その表紙の上に、金色の粉のような光が舞っている。
風がノートを開いた。
最後のページ。
昨日まで白かったその紙面に、
金の文字がゆっくりと浮かび上がっていく。
「これからは、あなたが書く番です。」
声はなかった。
でも、確かに聞こえた。
風の流れそのものが言葉になっていた。
ペンを取る。
手が少し震えている。
でも、それは恐れではなく、
何か大きなものに包まれている感覚だった。
深呼吸をして、
ペン先を紙に置いた。
すると、風が背中を押した。
まるで“次の文”を導くように。
手が自然に動く。
意識するより先に、文字が生まれていた。
「風へ。
あなたが連れてきたすべての声を、
わたしは受け取りました。
そして、
わたしも誰かに届けたいと思いました。」
書きながら、
胸の奥で何かがほどけていく。
もう、みおんの死を悲しむことはできない。
なぜなら、その死が“生きること”に変わっているからだ。
「あなたが消えたことが、
わたしの中に空白をつくりました。
でも、その空白が、
言葉の居場所になりました。」
書いた文字が光り始める。
風がページを撫で、
文が空気に溶けていく。
書くそばから、
世界のどこかに届けられていく感覚。
もう、封筒も切手もいらない。
風がすべてを運んでくれる。
声を持たない言葉。
名を持たない祈り。
それが“風の文通”だった。
窓の外を見る。
街のあちこちで灯がともっていた。
誰もいない夜のはずなのに、
どの家の窓もやさしく光っている。
まるで、誰かがそこにいるようだった。
編集者は気づいた。
あの光はすべて――手紙だ。
誰かが心の中で書いた“見えない言葉”の灯り。
草花みおんの風が、
それを世界中に届けていた。
ノートに視線を戻すと、
もうページは光で満ちていた。
そこに、新しい文字が現れる。
それは自分の筆跡ではなかった。
けれど、どこか懐かしい。
まるで“彼女”が横で続きを書いているようだった。
「ありがとう。
あなたが書いてくれたことで、
わたしは完全に風になれました。
でも、風には終わりがありません。
だからまた、どこかで書きましょう。
あなたの物語の中で。」
文の終わりに、
小さな署名があった。
「——草花みおん」
そして、その下に、
風が描いたようなもう一行。
「——あなた」
風が吹いた。
ノートが閉じられた。
その瞬間、
部屋中の光がふわりと浮かび、
夜空へと舞い上がった。
窓の外、
空は金色の紙片で埋め尽くされていた。
それは、無数の手紙。
風が世界中にばらまく“未来の言葉”。
それぞれの手紙に、
たった一行だけが記されている。
「この物語を読んでくれて、ありがとう。

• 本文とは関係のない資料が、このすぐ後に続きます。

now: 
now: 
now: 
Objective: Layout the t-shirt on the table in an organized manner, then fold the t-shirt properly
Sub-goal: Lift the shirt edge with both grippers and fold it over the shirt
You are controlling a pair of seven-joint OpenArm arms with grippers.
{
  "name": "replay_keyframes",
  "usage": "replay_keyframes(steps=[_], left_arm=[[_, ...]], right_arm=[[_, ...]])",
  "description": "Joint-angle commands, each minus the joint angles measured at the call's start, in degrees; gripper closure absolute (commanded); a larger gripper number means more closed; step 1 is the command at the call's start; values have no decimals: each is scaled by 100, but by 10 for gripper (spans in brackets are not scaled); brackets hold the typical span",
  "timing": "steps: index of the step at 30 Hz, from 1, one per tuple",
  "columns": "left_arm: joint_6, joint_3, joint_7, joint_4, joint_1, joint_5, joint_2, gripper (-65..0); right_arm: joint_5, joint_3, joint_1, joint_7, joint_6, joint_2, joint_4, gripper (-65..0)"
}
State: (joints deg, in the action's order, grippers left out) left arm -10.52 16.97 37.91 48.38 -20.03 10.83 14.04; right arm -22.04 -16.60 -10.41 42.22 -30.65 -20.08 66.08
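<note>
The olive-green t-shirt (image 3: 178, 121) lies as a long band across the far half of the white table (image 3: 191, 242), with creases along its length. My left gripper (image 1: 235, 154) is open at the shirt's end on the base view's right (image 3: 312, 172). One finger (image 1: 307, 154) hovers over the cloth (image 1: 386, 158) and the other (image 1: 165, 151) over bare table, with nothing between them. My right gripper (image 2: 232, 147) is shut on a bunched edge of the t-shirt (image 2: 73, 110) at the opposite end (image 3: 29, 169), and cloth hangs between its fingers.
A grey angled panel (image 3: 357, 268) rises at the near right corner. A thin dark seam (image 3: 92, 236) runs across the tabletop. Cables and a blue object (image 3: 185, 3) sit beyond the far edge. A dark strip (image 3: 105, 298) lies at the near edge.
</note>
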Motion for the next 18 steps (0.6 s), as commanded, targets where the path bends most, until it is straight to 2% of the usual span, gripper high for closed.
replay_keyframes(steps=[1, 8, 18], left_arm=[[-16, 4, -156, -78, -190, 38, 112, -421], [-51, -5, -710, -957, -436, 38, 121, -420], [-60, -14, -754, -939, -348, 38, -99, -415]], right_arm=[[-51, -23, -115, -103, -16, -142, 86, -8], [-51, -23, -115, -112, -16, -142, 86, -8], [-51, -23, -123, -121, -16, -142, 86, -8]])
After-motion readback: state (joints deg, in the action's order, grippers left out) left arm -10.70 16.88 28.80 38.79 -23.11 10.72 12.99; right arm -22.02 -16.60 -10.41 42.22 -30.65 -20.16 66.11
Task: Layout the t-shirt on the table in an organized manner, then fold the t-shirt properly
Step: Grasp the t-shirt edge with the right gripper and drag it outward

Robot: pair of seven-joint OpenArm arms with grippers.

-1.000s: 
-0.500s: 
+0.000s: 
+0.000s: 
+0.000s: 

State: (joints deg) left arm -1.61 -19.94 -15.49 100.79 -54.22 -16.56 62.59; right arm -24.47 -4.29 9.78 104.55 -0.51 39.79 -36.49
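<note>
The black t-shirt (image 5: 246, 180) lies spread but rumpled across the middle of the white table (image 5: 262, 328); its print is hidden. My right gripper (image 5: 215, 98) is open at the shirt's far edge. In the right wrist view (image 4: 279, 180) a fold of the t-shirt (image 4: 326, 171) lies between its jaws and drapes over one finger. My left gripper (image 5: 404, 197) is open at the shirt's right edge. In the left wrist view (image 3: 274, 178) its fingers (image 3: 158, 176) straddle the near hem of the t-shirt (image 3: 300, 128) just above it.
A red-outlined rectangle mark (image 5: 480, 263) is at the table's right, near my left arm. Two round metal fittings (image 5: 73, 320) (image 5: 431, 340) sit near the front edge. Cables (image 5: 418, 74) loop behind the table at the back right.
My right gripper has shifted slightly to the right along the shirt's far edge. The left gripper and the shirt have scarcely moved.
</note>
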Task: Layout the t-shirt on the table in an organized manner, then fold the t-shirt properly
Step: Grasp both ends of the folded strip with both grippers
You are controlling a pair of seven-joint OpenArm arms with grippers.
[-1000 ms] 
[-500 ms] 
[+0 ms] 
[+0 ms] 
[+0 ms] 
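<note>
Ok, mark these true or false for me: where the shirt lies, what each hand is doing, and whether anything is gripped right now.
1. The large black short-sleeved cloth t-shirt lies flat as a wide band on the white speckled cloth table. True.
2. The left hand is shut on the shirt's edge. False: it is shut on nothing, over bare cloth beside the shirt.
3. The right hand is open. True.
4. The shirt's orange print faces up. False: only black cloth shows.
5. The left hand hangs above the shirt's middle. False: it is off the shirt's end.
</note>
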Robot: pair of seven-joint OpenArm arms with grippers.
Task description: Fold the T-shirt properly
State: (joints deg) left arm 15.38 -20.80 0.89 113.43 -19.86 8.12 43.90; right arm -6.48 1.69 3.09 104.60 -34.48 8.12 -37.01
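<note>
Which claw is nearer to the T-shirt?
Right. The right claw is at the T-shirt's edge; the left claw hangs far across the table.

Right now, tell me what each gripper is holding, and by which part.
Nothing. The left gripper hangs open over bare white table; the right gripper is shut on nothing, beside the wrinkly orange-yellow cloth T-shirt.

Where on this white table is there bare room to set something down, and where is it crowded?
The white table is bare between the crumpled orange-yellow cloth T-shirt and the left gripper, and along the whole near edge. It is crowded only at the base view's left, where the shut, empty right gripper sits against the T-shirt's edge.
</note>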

」
風がその手紙を遠くへ運んでいく。
海を越え、山を越え、
まだ誰も知らない誰かのもとへ。
夜明けが近づく。
空の端が少しだけ明るくなり、
初日の光が差し込む。
それは新しい一年の始まりの光だった。
編集者は静かに目を閉じた。
風が頬を撫で、
その耳元で囁いた。
「おかえり。
そして、はじめまして。」
微笑みがこぼれる。
草花みおんはもういない。
けれど、
その名が書かれた物語は、
確かに生き続けている。
風がノートを閉じ、
最後のページが世界の空へ吸い込まれた。